Economists’ forecasts are notoriously inaccurate. This fallibility is hardly a great surprise given that we live in an irretrievably uncertain world. So why do we keep doing it? What can we learn? Here are my eighteen secrets and myths about the economic forecasters’ art.
1. Worse than fallible
It’s not just that economic forecasts are prone to be wrong. It’s that they tend to let you down when you most need them. Paul Samuelson once said the stock market has “predicted nine out of the last five recessions”. By comparison, economic forecasters rarely predict any! They are typically caught out by shocks.
2. But decisions need forecasts
Economists are well aware of the fallibility of forecasts. But they have no option but to keep making them. People can’t live without them – all decisions are based on a view of the future. People also keep asking for them because they can provide a (spuriously) precise way of justifying decisions made for other reasons. And if things go wrong, they can blame the ‘expert’!
3. A deceptive air of certainty
In an uncertain world, forecasts, and the story behind them, provide us with comfort. But if we place too much faith in them they may lead us astray. Such overconfidence gives us an illusion of control. We can see this in investment projects that are often late or over-budget. Similarly, official forecasts, for example from governments or central banks, are routinely over-optimistic. They assume policy success, sometimes because they are designed to change people’s expectations and behaviour.
Forecasters often ignore the sage advice that “it’s better to be vaguely right rather than exactly wrong”. Having constructed models to predict the future, forecasters tend to forget that they are only approximations.
4. Charlatans rule
Confident dogmatic forecasters are provocative and often grab the headlines. Unfortunately, as Philip Tetlock has ably demonstrated, their strong but simple narratives are often way off the mark. The devil is often in the detail, so we should be wary of forecasts based on a single factor. It’s also a good discipline to try to attach a probability to your forecasts. Admitting uncertainty and being open about your degree of confidence in your prediction is not a sign of weakness, but helpful realism.
5. Try to be objective
We’re all biased, and our forecasts reflect our pre-conceptions. Forecasters need to acknowledge this, and aim for objective assessments. It is easy to pay too much attention to the most recent and most shocking news. Yet, the latest news may be misleading, and forecasters often gloss over the fact that newly published statistics can be revised dramatically. They have a natural human tendency to indulge in elegant, after-the-fact rationalisations. Hindsight is indeed a wonderful thing. But it’s all too tempting to succumb to selective memory, cherishing your successes while forgetting your mistakes.
6. The more the merrier
By making more forecasts, you have more chances to ‘win’ by getting something right! But more seriously, it also gives you more chances to learn. Rather than sticking with a forecast that is off track, it is important to revise your views in the light of new information. As John Maynard Keynes put it “when the facts change, I change my mind. What do you do, sir?”.

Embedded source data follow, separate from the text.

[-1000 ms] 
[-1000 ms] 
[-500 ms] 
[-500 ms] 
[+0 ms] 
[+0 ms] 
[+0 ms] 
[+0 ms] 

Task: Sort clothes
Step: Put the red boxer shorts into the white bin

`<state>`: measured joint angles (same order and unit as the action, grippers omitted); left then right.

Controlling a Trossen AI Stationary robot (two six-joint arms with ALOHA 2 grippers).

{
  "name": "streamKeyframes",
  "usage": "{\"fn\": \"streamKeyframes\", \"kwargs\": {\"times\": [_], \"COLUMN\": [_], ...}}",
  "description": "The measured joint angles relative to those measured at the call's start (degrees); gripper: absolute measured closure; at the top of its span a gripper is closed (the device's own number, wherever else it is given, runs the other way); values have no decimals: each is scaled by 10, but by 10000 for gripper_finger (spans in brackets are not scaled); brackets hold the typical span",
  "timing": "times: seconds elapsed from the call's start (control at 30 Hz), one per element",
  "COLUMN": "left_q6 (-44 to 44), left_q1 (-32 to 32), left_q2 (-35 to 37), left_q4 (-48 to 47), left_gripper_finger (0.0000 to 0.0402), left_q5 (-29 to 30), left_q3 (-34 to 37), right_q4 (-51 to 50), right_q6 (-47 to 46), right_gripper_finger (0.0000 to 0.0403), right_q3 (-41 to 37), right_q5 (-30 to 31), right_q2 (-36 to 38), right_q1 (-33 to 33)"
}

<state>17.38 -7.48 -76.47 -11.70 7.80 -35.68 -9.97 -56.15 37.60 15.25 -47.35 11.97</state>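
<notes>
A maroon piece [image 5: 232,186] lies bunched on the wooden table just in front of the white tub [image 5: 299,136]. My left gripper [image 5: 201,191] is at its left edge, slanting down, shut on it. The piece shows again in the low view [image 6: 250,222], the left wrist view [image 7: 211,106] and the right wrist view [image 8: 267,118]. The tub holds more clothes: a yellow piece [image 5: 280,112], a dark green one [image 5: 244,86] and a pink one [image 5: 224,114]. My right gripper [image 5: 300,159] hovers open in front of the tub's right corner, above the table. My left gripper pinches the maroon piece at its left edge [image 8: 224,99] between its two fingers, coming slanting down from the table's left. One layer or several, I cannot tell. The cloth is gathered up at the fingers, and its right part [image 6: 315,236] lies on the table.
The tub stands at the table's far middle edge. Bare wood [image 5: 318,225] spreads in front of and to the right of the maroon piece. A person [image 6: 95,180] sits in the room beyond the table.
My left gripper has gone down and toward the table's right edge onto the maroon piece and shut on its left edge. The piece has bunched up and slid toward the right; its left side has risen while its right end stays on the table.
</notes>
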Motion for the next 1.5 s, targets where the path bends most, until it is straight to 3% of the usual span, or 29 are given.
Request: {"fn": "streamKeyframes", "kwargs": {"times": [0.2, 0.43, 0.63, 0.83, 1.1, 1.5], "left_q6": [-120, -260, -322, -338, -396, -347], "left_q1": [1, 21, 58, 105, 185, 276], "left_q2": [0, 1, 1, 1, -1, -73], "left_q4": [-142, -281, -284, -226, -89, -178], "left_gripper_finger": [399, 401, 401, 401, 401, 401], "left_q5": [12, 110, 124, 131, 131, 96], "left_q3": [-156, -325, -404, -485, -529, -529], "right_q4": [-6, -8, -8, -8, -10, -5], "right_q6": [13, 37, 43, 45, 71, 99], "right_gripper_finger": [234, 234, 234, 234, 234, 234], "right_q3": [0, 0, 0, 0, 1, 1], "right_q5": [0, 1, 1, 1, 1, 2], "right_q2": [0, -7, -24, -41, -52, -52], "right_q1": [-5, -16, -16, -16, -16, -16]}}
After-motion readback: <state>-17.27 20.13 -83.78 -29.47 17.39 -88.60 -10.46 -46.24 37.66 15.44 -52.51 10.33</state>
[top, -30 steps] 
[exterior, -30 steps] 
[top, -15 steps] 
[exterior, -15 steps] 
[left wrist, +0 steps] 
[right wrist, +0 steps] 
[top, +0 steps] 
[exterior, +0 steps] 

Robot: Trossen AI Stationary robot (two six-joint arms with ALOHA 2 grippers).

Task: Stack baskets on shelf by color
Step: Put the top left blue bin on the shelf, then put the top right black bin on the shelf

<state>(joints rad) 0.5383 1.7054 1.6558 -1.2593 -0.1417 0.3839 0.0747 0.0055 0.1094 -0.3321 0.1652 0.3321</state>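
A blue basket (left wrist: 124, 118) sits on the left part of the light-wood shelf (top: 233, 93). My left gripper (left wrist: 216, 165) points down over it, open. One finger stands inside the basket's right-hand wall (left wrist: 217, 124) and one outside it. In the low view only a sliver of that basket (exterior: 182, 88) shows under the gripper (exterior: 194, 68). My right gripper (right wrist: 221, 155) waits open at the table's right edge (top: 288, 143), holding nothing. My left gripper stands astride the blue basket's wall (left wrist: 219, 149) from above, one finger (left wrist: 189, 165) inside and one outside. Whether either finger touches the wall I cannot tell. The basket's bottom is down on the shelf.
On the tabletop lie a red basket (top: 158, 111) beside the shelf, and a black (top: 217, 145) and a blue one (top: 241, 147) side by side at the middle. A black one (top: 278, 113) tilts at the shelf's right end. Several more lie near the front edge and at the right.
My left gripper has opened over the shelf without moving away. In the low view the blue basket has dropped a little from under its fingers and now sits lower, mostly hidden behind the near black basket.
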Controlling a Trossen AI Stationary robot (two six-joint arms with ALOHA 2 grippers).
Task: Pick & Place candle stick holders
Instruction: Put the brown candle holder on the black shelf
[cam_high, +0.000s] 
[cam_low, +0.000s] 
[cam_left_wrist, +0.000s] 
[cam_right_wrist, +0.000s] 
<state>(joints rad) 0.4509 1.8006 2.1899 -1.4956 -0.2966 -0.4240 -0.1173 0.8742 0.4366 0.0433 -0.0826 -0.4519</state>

7. Unlike traders, forecasters do get marks for style
Financial market traders and investors are judged by the profits that they make. As a result, they are happy to get it right for the wrong reasons. But relying on luck is dangerous. It has a nasty habit of running out on you in the end.
By contrast, and contrary to popular opinion, forecasting is not just, or maybe even mainly, about accuracy. Aside from providing provocative or comforting stories, forecasts are about survival rather than getting it right. Repeatedly making small errors may not kill you, particularly if you learn from them or if they help you to avoid a catastrophic error. And accuracy is often relative, just as when faced with a charging bull, your survival depends not on outrunning the bull, but your neighbour.
8. It’s more about ‘why’ than ‘what’
Meaningful forecasts come with useful explanations. They should provide the users with a framework of thought and wisdom, rather than just knowledge and information. A common error is to assume that because two things are moving together that the two are related, let alone that one is causing the other: as scientists say, correlation is not causation. Wisdom comes from a deeper understanding of why things happen.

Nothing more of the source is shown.